It was common practice in f66, where there were no other good
alternatives short of passing the array size. However, it has never been
standard conforming, even in f66. In f77, the correct solution is to use
assumed size (that is dimension the dummy arrays as * instead of 1).
That's exactly what assumed size is for and what it means.

Do note that the messages you quoted are all warnings - not errors. One
should be conscious of the diference. WIth an error, the code will not
work and an object file is usually not even made. WIth a warning, an
object file is produced and the code might well work correctly, as it
wil in these cases. The compiler is just warning you that something is
questionable. The compiler is correct here.

If you really want to eliminate all warnings from f66-style code, then
laudable as that might be in some sense, you are likely to have a harder
job.

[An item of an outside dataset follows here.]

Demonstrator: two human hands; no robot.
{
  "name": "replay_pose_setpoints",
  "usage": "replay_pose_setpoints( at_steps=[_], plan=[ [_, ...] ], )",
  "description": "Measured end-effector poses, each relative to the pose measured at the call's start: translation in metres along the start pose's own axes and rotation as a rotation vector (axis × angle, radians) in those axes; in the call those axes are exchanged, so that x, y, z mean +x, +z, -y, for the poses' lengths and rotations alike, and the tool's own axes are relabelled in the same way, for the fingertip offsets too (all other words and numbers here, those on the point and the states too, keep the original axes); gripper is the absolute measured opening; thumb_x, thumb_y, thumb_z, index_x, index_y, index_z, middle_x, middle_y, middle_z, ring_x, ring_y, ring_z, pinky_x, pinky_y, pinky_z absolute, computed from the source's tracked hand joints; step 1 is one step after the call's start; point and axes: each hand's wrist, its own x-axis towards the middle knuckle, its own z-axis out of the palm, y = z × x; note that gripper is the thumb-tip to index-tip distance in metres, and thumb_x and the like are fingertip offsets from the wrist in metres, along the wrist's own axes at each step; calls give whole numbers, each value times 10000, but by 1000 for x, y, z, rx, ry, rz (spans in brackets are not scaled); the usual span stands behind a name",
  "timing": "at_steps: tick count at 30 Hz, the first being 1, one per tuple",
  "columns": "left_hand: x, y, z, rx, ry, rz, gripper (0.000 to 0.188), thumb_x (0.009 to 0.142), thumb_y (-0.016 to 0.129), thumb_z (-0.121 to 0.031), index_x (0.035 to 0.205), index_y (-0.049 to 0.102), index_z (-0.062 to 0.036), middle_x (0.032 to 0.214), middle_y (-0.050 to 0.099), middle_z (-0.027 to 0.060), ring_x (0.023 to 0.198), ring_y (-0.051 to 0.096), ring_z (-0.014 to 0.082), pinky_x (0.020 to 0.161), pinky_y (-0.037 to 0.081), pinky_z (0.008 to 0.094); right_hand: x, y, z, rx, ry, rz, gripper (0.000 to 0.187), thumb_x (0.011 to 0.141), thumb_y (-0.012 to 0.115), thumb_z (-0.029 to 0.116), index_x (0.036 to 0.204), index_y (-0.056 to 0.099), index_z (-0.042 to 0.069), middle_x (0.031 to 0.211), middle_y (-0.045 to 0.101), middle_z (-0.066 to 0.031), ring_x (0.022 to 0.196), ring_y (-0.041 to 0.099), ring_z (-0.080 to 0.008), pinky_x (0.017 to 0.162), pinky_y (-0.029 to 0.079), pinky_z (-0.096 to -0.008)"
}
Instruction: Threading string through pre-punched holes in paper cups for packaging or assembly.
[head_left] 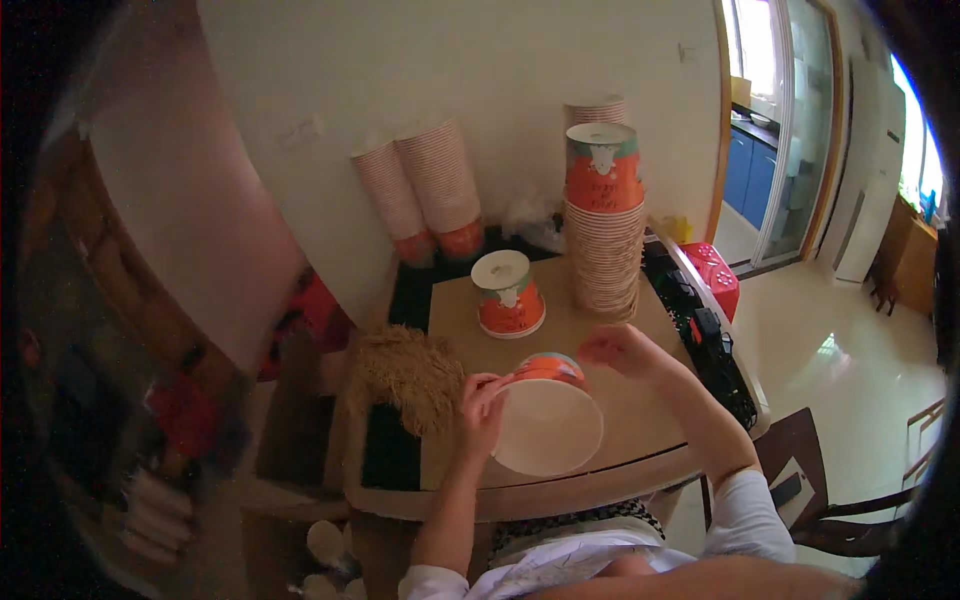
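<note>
My left hand (483, 412) is closed on the rim of a paper bucket (548, 428), fingers at its left side. The bucket is tipped, its white inside facing me and a strip of its orange and green outside showing on the far side. Just right of it, my right hand (622, 350) is raised with fingers drawn together; anything in them is too small to make out. Beyond the hands, another orange and green paper bucket (511, 312) stands upside down on the table. To the left lies a heap of tan cords (408, 372).
A tall stack of upside-down buckets (606, 240) with tan cords along its side stands at the back right. Two leaning stacks of buckets (440, 180) rest by the wall. A red stool (712, 280) and a dark chair (800, 470) stand right of the table (640, 462).
</note>
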Motion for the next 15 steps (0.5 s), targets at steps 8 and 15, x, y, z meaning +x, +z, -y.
replay_pose_setpoints(
  at_steps=[8,15],
  plan=[
    [-5,-17,-17,-160,-93,-115,166,802,548,0,952,619,3,936,525,86,879,520,181,768,419,274,-32,13,56,216,-271,158,190,709,675,17,886,607,29,872,578,-46,830,562,-140,743,453,-271],
    [-6,-21,-24,-165,-120,-90,198,805,540,-21,989,615,-22,960,511,75,904,505,186,803,406,273,-30,9,51,50,-475,145,146,715,666,11,842,595,26,814,592,-68,788,570,-164,726,448,-274]
  ],
)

I was assuming you just wanted to make the code work.

You are lucky that the compiler only made this a warning. I have used
compilers where it was an error and the code woul dnot run until it was
fixed. Fortunately, the fix of changing the 1 to a * is easy here, even
if you need to do it a few dozen times. If there are many more than
that, it can get to be a pain and require some parsing because you don't
want to blindly change every appearance in the code of (1) TO (*).

> And more strangely (only the precise element number is objected to):-

That's quite typical. Only when you use constant expressions can the
compiler easily detect the problem at compilation time.

--
Richard Maine | Good judgment comes from experience;
email: last name at domain . net | experience comes from bad judgment.
domain: summertriangle | -- Mark Twain